A l’âge adulte, Paulette CARPENTIER, l’une des deux orphelines de guerre, s’est mariée avec Georges MERCIER, un représentant en grains de qui elle a divorcé en 1940. Il a fondé ensuite l’entreprise des « Housses Carpentier ». Paulette est décédée à Paris en 1981.

Renée, la deuxième orpheline de guerre, a épousé Emile DURAND. Une nouvelle rude étape de vie l’attendait quelques années plus tard…

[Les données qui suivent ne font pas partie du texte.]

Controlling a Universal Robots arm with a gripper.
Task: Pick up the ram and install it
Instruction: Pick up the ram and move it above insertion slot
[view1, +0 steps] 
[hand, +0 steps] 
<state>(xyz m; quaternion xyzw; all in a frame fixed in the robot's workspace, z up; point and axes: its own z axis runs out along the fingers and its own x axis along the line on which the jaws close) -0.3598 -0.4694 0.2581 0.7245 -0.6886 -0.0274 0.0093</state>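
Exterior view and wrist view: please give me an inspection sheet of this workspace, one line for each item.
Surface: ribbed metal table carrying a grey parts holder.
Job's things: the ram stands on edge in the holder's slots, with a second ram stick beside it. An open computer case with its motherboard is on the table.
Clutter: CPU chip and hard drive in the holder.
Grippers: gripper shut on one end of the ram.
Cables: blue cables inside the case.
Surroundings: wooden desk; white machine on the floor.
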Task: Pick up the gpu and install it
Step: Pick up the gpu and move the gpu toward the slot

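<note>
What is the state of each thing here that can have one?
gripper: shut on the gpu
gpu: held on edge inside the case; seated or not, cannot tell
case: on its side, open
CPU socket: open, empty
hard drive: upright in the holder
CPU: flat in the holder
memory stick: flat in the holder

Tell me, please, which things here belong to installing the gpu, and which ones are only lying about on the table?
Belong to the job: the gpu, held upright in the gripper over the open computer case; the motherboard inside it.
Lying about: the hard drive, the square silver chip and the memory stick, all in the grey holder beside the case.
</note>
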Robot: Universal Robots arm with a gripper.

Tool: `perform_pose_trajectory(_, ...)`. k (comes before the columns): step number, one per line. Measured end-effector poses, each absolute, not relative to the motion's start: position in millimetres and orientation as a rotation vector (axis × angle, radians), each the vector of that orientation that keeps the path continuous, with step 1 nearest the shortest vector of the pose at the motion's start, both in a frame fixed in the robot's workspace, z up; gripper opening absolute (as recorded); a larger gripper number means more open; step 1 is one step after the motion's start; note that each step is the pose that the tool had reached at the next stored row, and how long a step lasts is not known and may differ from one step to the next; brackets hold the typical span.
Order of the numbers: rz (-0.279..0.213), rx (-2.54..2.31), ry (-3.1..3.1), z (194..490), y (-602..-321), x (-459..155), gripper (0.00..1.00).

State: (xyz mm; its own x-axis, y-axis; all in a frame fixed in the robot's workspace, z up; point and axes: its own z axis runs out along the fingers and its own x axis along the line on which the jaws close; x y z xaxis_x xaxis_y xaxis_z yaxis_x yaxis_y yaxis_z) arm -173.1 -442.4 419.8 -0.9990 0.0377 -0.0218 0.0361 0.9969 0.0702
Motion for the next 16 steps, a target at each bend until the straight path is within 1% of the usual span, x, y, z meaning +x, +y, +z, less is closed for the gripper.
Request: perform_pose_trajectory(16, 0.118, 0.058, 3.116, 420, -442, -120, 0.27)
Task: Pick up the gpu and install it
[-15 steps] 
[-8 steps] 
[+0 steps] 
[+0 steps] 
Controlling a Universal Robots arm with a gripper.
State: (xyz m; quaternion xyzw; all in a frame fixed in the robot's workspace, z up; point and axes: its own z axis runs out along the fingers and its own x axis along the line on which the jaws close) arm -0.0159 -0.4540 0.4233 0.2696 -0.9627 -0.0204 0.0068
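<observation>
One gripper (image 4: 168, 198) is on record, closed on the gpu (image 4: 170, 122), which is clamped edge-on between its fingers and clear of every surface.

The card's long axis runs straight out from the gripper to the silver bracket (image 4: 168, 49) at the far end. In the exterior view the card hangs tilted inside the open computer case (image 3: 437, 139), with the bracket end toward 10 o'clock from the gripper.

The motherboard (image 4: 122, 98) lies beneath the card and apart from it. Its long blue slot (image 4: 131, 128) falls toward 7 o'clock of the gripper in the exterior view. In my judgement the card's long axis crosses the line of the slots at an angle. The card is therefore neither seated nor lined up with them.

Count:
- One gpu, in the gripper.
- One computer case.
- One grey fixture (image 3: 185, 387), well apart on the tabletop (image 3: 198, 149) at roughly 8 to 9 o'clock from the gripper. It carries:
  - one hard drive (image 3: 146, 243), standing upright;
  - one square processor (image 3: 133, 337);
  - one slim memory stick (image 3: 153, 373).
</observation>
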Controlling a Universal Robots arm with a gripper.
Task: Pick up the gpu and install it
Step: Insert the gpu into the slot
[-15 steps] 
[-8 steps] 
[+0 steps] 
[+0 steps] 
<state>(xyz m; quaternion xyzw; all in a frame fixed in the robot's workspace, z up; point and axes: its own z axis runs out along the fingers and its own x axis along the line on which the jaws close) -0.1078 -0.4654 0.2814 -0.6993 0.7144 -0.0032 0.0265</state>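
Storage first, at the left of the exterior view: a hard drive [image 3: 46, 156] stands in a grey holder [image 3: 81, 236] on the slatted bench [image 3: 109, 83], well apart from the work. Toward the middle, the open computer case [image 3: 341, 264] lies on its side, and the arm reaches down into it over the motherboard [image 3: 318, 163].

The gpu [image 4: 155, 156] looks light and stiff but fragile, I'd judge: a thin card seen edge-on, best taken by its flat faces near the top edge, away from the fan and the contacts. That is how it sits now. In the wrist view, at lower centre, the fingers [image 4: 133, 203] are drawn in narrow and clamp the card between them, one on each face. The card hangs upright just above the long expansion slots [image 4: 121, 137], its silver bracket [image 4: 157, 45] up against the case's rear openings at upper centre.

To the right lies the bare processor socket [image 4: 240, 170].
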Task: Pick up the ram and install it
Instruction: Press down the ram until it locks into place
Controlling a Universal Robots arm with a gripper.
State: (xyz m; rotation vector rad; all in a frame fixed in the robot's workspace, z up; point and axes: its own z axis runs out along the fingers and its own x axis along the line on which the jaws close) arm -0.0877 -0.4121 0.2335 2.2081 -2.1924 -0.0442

En août 1944, Renée DURAND née CARPENTIER a été déportée au camp de Ravensbrück avant d’être transférée à Gartenfeld. Elle a été libérée en avril 1946. Même si elle n’a pas combattu et que son nom n’est inscrit sur aucun monument aux morts, marquée au plus profond d’elle-même par les épreuves subies, Renée est une victime des deux guerres. Elle s’est éteinte au Val-de-Grace le 28 novembre 1989 d’une rupture d’anévrisme.
Le nom de Georges CARPENTIER n’est pas inscrit sur le monument aux morts de Crécy-en-Ponthieu, village de la Somme où il est né mais il n’est pas pour autant oublié. Son nom est gravé sur le monument de Parmain, une des nombreuses communes où il a vécu.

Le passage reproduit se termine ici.